Required work: Please copy the data below exactly; none of the pictures in it belong in the copy.
|---|
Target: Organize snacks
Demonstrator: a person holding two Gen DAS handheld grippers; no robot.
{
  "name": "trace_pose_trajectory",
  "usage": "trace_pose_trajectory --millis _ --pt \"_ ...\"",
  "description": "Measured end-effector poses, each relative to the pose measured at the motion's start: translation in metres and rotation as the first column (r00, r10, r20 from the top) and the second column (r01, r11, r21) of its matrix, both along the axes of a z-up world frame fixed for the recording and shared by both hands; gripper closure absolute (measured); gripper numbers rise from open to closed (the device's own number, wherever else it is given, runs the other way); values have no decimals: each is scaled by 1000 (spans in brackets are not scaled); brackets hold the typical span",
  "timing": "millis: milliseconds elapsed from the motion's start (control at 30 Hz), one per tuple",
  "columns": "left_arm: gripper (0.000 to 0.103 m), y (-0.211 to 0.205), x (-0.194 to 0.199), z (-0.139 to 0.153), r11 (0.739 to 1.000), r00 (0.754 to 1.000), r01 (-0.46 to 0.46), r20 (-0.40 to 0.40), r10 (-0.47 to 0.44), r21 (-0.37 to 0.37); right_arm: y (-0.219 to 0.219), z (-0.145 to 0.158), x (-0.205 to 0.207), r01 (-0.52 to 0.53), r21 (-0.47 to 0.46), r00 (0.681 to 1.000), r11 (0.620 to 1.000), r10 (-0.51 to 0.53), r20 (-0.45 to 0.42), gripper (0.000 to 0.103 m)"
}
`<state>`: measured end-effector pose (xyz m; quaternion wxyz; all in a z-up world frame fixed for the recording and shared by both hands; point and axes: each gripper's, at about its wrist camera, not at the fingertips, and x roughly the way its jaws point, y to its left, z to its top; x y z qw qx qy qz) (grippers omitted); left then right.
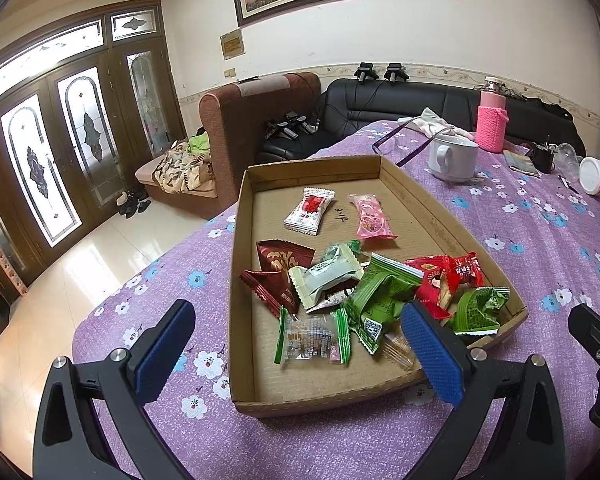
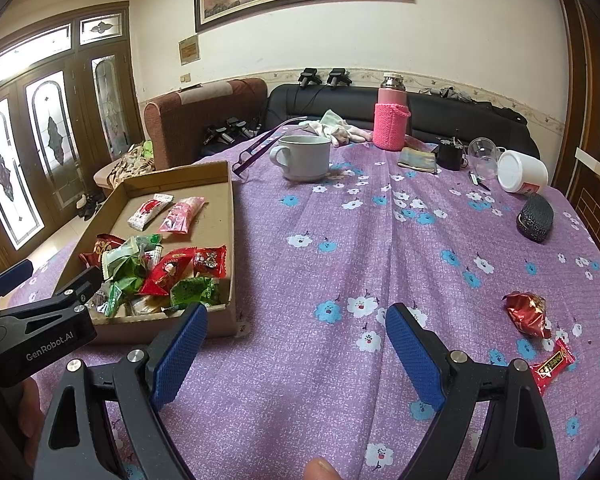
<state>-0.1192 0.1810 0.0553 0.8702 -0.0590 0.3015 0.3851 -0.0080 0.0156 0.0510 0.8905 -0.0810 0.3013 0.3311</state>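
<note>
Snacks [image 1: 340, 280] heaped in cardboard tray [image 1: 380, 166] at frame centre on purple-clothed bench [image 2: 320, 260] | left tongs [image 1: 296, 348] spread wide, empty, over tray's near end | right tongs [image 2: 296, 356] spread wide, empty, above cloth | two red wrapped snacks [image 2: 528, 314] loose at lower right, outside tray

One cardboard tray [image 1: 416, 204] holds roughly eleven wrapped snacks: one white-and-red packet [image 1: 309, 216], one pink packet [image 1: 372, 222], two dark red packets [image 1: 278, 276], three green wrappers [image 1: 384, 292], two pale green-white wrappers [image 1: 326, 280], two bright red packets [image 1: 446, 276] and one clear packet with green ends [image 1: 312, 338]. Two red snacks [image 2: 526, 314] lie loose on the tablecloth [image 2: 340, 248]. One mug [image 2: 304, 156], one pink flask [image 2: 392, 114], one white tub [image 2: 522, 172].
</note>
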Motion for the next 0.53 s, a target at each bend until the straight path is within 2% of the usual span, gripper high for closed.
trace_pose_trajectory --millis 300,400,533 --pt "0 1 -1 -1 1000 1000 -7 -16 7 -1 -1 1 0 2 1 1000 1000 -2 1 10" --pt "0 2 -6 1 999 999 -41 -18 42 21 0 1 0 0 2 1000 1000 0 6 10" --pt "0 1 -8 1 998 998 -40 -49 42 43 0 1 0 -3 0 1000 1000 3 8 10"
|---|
Solution to the exercise:
Target: Organize snacks
Demonstrator: a person holding two Gen DAS handheld grippers; no robot.
{
  "name": "trace_pose_trajectory",
  "usage": "trace_pose_trajectory --millis _ --pt \"_ ...\"",
  "description": "Measured end-effector poses, each relative to the pose measured at the motion's start: translation in metres and rotation as the first column (r00, r10, r20 from the top) and the second column (r01, r11, r21) of its matrix, both along the axes of a z-up world frame fixed for the recording and shared by both hands; gripper closure absolute (measured); gripper numbers rise from open to closed (the device's own number, wherever else it is given, runs the other way); values have no decimals: each is scaled by 1000 (spans in brackets are not scaled); brackets hold the typical span",
  "timing": "millis: milliseconds elapsed from the motion's start (control at 30 Hz), one per tuple",
  "columns": "left_arm: gripper (0.000 to 0.103 m), y (-0.211 to 0.205), x (-0.194 to 0.199), z (-0.139 to 0.153), r11 (0.739 to 1.000), r00 (0.754 to 1.000), r01 (-0.46 to 0.46), r20 (-0.40 to 0.40), r10 (-0.47 to 0.44), r21 (-0.37 to 0.37); right_arm: y (-0.219 to 0.219), z (-0.145 to 0.158), x (-0.205 to 0.207), r01 (-0.52 to 0.53), r21 (-0.47 to 0.46), r00 (0.681 to 1.000), r11 (0.620 to 1.000), r10 (-0.51 to 0.53), r20 (-0.45 to 0.42), gripper (0.000 to 0.103 m)"
}
`<state>`: measured end-effector pose (xyz m; quaternion wxyz; all in a z-up world frame fixed for the recording and shared by both hands; point and axes: each gripper's, at about its wrist camera, not at the fingertips, and x roughly the way its jaws point, y to its left, z to its top; x y z qw qx qy qz) (grippers omitted); left then right.
<state>-0.1192 0.1810 0.0553 0.8702 -0.0590 0.3015 0.3851 -0.0080 0.0156 0.0510 0.8905 -0.0810 0.3013 0.3311</state>
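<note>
Snacks [image 1: 340, 280] heaped in cardboard tray [image 1: 380, 166] at frame centre on purple-clothed bench [image 2: 320, 260] | left tongs [image 1: 296, 348] spread wide, empty, over tray's near end | right tongs [image 2: 296, 356] spread wide, empty, above cloth | two red wrapped snacks [image 2: 528, 314] loose at lower right, outside tray

One cardboard tray [image 1: 416, 204] holds roughly eleven wrapped snacks: one white-and-red packet [image 1: 309, 216], one pink packet [image 1: 372, 222], two dark red packets [image 1: 278, 276], three green wrappers [image 1: 384, 292], two pale green-white wrappers [image 1: 326, 280], two bright red packets [image 1: 446, 276] and one clear packet with green ends [image 1: 312, 338]. Two red snacks [image 2: 526, 314] lie loose on the tablecloth [image 2: 340, 248]. One mug [image 2: 304, 156], one pink flask [image 2: 392, 114], one white tub [image 2: 522, 172].
</note>
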Motion for the next 0.53 s, a target at each bend until the straight path is within 2% of the usual span, gripper high for closed.
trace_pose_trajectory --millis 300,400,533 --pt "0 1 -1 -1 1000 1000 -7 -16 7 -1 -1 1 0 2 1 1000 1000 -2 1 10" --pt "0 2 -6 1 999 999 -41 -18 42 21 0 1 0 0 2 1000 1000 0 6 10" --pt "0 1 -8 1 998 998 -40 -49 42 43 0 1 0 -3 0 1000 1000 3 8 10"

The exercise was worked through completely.